Work instruction: Everything in the listing below needs to be retyped exactly.

Data:
Segment Open

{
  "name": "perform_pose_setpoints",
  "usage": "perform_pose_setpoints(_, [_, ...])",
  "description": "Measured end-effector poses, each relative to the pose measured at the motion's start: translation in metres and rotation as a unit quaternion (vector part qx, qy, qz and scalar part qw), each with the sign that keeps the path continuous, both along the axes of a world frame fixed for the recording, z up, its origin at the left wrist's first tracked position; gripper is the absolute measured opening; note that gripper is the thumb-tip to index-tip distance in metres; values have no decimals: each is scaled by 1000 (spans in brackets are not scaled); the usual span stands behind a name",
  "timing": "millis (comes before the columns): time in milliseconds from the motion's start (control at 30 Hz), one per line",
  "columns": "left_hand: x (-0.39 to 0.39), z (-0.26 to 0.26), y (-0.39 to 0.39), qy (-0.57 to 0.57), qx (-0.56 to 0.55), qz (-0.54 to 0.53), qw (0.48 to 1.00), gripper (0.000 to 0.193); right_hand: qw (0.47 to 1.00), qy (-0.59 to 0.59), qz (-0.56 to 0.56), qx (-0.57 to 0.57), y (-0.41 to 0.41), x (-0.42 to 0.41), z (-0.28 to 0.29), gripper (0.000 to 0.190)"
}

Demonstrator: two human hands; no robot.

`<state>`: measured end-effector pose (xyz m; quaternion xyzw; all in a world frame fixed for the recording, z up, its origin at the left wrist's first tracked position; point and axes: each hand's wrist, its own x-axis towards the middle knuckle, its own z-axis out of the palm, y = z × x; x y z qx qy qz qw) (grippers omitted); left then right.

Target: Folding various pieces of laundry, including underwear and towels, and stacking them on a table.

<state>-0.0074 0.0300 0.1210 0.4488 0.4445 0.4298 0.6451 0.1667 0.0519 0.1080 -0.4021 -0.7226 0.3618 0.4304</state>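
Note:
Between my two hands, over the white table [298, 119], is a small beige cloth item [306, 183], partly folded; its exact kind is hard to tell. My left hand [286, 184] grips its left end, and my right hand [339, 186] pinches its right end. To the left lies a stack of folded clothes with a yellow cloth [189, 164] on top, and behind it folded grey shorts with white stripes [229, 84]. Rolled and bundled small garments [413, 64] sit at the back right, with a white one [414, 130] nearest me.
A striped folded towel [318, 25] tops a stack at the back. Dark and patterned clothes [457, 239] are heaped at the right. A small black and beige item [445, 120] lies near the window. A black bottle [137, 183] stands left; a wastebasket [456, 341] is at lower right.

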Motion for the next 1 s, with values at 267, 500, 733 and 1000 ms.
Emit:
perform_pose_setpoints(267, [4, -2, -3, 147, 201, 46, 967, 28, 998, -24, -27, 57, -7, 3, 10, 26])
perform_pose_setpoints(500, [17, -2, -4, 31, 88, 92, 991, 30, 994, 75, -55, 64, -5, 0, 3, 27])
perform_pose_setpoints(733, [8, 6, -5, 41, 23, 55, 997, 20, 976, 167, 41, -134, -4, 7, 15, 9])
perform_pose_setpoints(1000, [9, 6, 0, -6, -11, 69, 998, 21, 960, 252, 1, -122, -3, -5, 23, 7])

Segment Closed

Expected answer:
{
  "name": "perform_pose_setpoints",
  "usage": "perform_pose_setpoints(_, [_, ...])",
  "description": "Measured end-effector poses, each relative to the pose measured at the motion's start: translation in metres and rotation as a unit quaternion (vector part qx, qy, qz and scalar part qw), each with the sign that keeps the path continuous, both along the axes of a world frame fixed for the recording, z up, its origin at the left wrist's first tracked position; gripper is the absolute measured opening; note that gripper is the thumb-tip to index-tip distance in metres; values have no decimals: each is scaled by 1000 (spans in brackets are not scaled); the usual span stands behind a name",
  "timing": "millis (comes before the columns): time in milliseconds from the motion's start (control at 30 Hz), one per line",
  "columns": "left_hand: x (-0.39 to 0.39), z (-0.26 to 0.26), y (-0.39 to 0.39), qy (-0.57 to 0.57), qx (-0.56 to 0.55), qz (-0.54 to 0.53), qw (0.48 to 1.00), gripper (0.000 to 0.193); right_hand: qw (0.47 to 1.00), qy (-0.59 to 0.59), qz (-0.56 to 0.56), qx (-0.57 to 0.57), y (-0.41 to 0.41), x (-0.42 to 0.41), z (-0.28 to 0.29), gripper (0.000 to 0.190)"
}

Demonstrator: two human hands; no robot.

`<state>`: measured end-effector pose (xyz m; quaternion xyzw; all in a world frame fixed for the recording, z up, its origin at the left wrist's first tracked position; point and axes: each hand's wrist, its own x-axis towards the middle knuckle, its own z-axis out of the palm, y = z × x; x y z qx qy qz qw) (grippers omitted); left then right.

Target: Folding various pieces of laundry, including underwear and towels, and stacking them on a table.

<state>-0.0074 0.0300 0.1210 0.4488 0.4445 0.4298 0.6451 0.1667 0.0519 0.1080 -0.4021 -0.7226 0.3618 0.4304</state>
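Note:
Between my two hands, over the white table [298, 119], is a small beige cloth item [306, 183], partly folded; its exact kind is hard to tell. My left hand [286, 184] grips its left end, and my right hand [339, 186] pinches its right end. To the left lies a stack of folded clothes with a yellow cloth [189, 164] on top, and behind it folded grey shorts with white stripes [229, 84]. Rolled and bundled small garments [413, 64] sit at the back right, with a white one [414, 130] nearest me.
A striped folded towel [318, 25] tops a stack at the back. Dark and patterned clothes [457, 239] are heaped at the right. A small black and beige item [445, 120] lies near the window. A black bottle [137, 183] stands left; a wastebasket [456, 341] is at lower right.
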
Motion for the next 1 s, with values at 267, 500, 733 and 1000 ms.
Emit:
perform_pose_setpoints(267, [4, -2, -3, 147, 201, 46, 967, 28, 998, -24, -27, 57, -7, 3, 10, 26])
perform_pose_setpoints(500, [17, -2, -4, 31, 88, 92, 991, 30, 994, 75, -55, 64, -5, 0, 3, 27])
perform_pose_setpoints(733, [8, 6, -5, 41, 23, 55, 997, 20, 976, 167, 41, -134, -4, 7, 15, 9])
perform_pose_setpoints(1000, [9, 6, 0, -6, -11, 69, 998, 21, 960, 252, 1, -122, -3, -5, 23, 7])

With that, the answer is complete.